The building’s massing as three parallel volumes enable the landscape to flow in-between and beneath as well as inside. The interior is organized as multiple plateaus, systematically interconnected by ramps to form a continuous and multidirectional maze to be explored without a predetermined order.
The Creativity Pavilion- the main building of the expo- is located on the edge of the lake as the endpoint to the central axis, is formed to articulate the interface with the lake and the framing of the pagoda on the other shore. It ties in with a series of piers that follow the landscape jutting out into the water. The built volumes are interwoven with the ground, blurring the distinction between landscape and architecture.
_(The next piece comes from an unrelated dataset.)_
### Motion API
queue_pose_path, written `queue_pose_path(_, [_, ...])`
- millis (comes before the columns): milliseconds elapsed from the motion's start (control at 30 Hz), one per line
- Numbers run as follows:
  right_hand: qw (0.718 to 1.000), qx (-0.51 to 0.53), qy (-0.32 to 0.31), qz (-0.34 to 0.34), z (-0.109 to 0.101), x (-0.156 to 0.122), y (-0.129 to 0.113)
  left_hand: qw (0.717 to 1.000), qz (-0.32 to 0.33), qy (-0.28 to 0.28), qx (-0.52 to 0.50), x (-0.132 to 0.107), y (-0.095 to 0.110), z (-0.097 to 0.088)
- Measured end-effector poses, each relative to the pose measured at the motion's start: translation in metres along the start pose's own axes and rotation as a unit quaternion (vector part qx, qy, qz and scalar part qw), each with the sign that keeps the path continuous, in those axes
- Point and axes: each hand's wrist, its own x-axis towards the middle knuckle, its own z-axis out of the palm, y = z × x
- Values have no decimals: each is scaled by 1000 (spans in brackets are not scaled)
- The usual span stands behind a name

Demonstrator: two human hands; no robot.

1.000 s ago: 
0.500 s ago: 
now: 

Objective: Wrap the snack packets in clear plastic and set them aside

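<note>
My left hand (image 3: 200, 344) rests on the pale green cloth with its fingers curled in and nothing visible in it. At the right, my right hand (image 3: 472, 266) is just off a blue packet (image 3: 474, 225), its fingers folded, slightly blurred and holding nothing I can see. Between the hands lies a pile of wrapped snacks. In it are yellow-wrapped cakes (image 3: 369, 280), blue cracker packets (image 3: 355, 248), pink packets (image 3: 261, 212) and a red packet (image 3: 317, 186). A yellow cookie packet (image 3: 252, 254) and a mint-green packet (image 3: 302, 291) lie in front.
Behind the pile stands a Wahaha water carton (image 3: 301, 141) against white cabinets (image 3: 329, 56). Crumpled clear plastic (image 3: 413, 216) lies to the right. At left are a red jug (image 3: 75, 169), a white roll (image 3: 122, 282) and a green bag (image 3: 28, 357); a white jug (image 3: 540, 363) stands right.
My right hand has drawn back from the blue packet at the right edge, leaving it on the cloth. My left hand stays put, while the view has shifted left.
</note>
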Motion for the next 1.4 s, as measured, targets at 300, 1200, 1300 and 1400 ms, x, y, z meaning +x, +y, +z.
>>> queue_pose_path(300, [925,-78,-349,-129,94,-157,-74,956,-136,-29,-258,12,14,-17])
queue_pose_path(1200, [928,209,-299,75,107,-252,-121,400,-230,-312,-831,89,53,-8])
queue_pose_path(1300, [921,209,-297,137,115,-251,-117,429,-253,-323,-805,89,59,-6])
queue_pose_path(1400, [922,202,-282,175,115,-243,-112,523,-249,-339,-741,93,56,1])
The building’s exterior articulation is undermining traditional hierarchies and expectations: it reads as a series of mounds when visitors arrive to it from the North, while in turn becoming sculptural and iconic when seen from its backside with three long cantilevered volumes hovering above the lake. The spaces beneath those large cantilevers are spatially as well as socially engaging: far away from the control and representational confines of the building’s entrance, in pleasant shade with sunlight reflected by the lake, groups of visitors gather on sloped decks to rest and reflect.
Through its materiality the Creativity Pavilion again manifests itself as an extension of the ground with the lower part being clad from the same stone panels as the ground around it. Further above solid cast bronze panels, a locally sourced material, is used to wrap the building’s sides and roof, while bands of greenery cover it like a tessellated net.